Actualizing Tendency
The single basic motive in all living beings to move toward completion, fulfillment, and enhancement of the organism.
Self-Actualization
The subset of the actualizing tendency that refers specifically to fulfilling and enhancing the self as it is perceived in awareness.
Self-Concept
All aspects of one’s being and experiences that are perceived in awareness and owned as ‘I’ or ‘me.’
Ideal Self
The self one would most like to be; a collection of aspirations and desired traits.
Organismic Experience
The total, ongoing experience of the organism—conscious and unconscious, physiological and psychological.
Congruence
The matching of organismic experience, awareness, and outward expression; genuineness or realness.
Incongruence
A mismatch between the organismic experience and the perceived self, leading to psychological tension.
Positive Regard
The basic human need to be loved, liked, or accepted by others.
Unconditional Positive Regard
Warm acceptance of another person without conditions, evaluations, or reservations.
Positive Self-Regard
The experience of valuing and prizing oneself; arises after receiving positive regard from others.
Conditions of Worth
Perceived stipulations that one must meet to receive positive regard from significant others.
External Evaluation
Valuing experiences according to others’ opinions rather than one’s own organismic valuing.
Awareness (Symbolization)
The conscious, symbolic representation of some portion of experience.
Vulnerability
State in which incongruence exists but the person is unaware of it, leaving them open to anxiety.
Anxiety
Uneasiness that occurs when a person becomes dimly aware of incongruence between self and experience.
Threat
Heightened awareness that the self is no longer whole or congruent.
Defensiveness
Protection of the self-concept through denial or distortion of experiences inconsistent with it.
Distortion
Misinterpretation of an experience so it fits the current self-concept.
Denial
Refusal to allow an experience into awareness to avoid incongruence.
Disorganization
Breakdown of defenses when incongruence is too obvious or sudden, leading to bizarre or psychotic behavior.
Becoming a Person
Process beginning with contact and leading to positive self-regard through receiving positive regard from others.
Client-Centered Therapy
Therapeutic approach emphasizing therapist congruence, unconditional positive regard, and empathic understanding.
Necessary and Sufficient Conditions
Therapist qualities of congruence, unconditional positive regard, and empathy required to foster client growth.
Empathic Listening
Accurate sensing and communicating of a client’s feelings without judgment, allowing the client to feel understood.
Person of Tomorrow
Rogers’s term for the fully functioning person—open to experience, living existentially, trusting self, and richly adaptive.
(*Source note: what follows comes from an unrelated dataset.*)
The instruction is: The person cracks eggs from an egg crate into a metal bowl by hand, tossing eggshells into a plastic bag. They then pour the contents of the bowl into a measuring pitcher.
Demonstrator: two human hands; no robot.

Organismic Valuing Process (OVP)
Innate, intuitive guide that leads individuals toward intrinsically fulfilling goals and experiences.
Self-Discrepancy Theory
Higgins’s extension of Rogers proposing that gaps between real, ideal, and ought selves predict specific negative emotions.
Intrinsic Goals
Objectives that are inherently satisfying and congruent with one’s ideal self, pursued for their own sake.
Extrinsic Goals
Objectives pursued for external rewards such as money or status rather than inherent fulfillment.
Flow
State of deep immersion and engagement in an activity where time and self-consciousness fade.